▶ WHAT THE TASK REQUIRES
Needed from the data below: every line from the one with "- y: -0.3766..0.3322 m" up to and including the one with "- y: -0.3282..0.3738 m", repeated exactly and with nothing else.
# # # #
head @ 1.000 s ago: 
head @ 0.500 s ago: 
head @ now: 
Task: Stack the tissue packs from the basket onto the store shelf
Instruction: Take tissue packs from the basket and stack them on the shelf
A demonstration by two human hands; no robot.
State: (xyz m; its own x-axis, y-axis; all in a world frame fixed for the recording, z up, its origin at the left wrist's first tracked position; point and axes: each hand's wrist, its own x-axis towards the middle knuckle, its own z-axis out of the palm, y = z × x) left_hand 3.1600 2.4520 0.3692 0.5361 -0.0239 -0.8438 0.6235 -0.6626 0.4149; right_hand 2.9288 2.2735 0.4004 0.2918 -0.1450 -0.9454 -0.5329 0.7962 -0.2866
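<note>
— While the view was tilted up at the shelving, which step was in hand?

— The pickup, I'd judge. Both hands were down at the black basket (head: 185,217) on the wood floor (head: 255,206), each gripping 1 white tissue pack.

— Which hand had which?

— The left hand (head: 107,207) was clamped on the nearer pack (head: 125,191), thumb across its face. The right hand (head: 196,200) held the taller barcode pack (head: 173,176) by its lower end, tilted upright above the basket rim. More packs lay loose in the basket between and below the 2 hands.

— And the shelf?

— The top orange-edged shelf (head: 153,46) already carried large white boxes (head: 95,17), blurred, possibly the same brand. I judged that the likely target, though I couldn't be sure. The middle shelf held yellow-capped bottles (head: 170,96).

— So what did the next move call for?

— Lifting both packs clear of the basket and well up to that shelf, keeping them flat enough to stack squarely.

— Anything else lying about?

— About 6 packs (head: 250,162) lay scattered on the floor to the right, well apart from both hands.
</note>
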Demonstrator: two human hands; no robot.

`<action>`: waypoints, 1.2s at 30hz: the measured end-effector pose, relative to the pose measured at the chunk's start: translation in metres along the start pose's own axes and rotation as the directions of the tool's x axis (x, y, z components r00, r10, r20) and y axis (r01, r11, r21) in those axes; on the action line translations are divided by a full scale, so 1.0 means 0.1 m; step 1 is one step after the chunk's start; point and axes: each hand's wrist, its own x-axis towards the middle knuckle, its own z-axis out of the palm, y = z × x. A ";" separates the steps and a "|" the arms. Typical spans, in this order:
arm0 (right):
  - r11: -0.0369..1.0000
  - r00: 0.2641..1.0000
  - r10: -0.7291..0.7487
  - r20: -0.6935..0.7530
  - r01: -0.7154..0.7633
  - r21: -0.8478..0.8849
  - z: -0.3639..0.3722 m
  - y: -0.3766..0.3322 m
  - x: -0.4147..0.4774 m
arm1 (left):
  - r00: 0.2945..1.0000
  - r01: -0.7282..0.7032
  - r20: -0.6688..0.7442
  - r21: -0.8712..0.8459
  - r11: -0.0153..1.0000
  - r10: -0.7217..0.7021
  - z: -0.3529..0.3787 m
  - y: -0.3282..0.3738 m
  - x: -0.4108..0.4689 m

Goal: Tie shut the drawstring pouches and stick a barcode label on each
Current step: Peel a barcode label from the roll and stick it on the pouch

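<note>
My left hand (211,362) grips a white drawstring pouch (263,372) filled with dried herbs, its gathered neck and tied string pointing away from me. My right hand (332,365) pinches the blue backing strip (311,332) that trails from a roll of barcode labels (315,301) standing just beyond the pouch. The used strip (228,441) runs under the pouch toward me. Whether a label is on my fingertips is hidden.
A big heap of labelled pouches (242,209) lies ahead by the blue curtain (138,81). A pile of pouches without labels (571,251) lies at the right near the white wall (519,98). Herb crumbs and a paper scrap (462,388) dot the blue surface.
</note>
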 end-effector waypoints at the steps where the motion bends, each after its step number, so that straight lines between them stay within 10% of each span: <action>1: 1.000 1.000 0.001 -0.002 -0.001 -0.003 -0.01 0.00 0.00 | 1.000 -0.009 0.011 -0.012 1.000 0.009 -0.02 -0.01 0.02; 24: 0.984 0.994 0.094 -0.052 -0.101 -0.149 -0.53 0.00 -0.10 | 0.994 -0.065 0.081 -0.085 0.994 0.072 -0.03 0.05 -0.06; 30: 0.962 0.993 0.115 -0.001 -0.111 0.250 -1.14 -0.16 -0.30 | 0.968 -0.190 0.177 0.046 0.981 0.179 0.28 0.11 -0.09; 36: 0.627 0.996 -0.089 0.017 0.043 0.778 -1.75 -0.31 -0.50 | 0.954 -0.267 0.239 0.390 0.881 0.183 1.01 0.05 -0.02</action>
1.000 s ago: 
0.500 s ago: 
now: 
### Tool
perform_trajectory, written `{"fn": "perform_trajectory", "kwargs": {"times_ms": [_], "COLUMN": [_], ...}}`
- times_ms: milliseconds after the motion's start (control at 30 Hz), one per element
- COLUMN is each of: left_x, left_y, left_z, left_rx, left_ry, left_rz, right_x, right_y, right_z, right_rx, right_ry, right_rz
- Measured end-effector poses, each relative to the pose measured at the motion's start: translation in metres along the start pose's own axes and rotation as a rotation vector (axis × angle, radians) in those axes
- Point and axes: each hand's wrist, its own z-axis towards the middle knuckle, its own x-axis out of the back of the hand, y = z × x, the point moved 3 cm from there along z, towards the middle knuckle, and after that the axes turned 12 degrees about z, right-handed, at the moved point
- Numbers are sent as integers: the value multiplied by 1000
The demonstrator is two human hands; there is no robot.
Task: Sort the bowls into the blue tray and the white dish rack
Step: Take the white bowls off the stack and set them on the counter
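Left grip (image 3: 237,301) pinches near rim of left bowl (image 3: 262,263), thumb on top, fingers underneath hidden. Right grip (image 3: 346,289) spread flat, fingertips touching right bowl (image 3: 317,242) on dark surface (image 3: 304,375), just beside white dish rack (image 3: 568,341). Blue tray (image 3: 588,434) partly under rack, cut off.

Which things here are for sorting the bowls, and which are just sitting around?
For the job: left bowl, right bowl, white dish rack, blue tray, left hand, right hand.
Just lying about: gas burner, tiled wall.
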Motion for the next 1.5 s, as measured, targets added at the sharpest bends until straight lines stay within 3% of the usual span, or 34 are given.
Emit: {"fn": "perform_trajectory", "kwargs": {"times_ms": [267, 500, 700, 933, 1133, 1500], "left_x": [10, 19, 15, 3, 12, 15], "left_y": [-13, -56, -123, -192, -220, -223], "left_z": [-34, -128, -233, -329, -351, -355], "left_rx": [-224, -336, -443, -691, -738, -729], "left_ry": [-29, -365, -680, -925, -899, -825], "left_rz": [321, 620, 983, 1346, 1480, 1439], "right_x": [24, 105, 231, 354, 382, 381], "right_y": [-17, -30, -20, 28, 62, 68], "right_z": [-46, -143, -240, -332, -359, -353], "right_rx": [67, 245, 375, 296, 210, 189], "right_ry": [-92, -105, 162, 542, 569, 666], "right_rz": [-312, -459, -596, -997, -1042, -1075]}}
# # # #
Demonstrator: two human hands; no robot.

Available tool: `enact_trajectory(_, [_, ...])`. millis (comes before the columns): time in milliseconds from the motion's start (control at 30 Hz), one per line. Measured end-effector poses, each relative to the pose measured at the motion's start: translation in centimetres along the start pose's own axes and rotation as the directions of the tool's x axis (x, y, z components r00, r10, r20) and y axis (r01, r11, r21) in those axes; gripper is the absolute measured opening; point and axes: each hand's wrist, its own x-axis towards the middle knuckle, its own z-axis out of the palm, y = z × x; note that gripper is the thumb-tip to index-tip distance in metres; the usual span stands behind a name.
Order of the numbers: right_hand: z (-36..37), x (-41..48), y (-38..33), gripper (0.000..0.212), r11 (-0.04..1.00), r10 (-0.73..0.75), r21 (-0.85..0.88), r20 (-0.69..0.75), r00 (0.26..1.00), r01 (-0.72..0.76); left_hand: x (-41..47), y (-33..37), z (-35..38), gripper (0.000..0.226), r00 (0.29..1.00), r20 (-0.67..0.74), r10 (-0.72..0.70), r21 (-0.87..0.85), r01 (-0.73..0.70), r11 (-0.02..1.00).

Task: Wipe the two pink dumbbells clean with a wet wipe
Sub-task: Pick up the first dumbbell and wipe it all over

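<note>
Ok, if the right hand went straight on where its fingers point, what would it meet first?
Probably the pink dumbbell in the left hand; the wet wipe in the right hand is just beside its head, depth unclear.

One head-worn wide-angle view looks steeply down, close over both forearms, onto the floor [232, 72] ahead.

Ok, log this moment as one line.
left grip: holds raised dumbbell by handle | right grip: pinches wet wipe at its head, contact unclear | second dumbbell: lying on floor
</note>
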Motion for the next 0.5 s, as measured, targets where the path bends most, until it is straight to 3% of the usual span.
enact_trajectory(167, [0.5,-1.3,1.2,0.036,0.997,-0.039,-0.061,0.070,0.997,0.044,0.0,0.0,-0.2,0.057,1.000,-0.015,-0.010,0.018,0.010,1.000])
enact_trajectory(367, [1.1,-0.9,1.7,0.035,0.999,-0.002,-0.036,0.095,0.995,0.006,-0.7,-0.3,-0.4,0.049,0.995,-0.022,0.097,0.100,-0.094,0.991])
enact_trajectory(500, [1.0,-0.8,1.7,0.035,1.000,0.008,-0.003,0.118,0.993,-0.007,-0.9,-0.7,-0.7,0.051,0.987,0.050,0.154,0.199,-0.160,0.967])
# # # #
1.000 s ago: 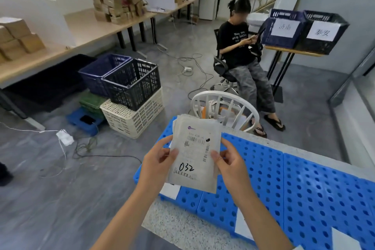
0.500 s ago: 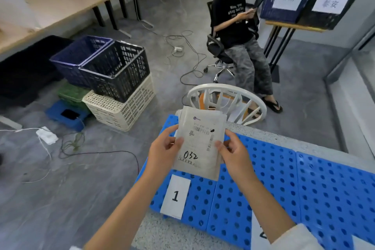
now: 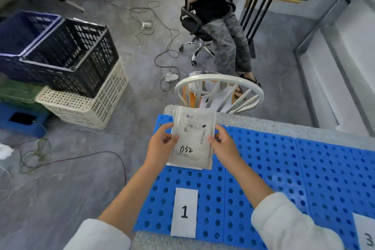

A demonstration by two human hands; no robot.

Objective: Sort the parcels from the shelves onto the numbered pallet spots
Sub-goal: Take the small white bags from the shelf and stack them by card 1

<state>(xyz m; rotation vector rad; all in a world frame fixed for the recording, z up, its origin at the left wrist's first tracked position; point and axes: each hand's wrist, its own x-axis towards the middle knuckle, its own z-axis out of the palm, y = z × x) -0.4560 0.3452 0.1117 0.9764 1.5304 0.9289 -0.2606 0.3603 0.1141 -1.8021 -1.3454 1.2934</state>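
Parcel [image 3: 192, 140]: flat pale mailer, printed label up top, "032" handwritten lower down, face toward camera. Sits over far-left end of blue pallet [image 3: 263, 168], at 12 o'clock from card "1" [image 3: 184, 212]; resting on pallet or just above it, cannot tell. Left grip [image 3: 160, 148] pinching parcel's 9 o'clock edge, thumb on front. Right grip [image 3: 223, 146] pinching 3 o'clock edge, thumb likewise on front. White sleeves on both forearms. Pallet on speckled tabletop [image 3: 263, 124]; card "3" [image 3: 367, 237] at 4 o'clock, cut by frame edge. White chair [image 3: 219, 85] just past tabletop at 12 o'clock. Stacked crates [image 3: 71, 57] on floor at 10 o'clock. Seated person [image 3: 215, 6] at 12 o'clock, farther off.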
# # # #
▶ EXERCISE RESULT
  - y: -0.3766..0.3322 m
  - x: -0.4147..0.4774 m
arm1 (left):
  - r00: 0.2945..1.0000
  - r01: -0.7282..0.7032
  - r20: -0.6688..0.7442
  - r21: -0.8712..0.8459
  - r11: -0.0153..1.0000
  - r10: -0.7217..0.7021
  - z: -0.3529..0.3787 m
  - y: -0.3282..0.3738 m

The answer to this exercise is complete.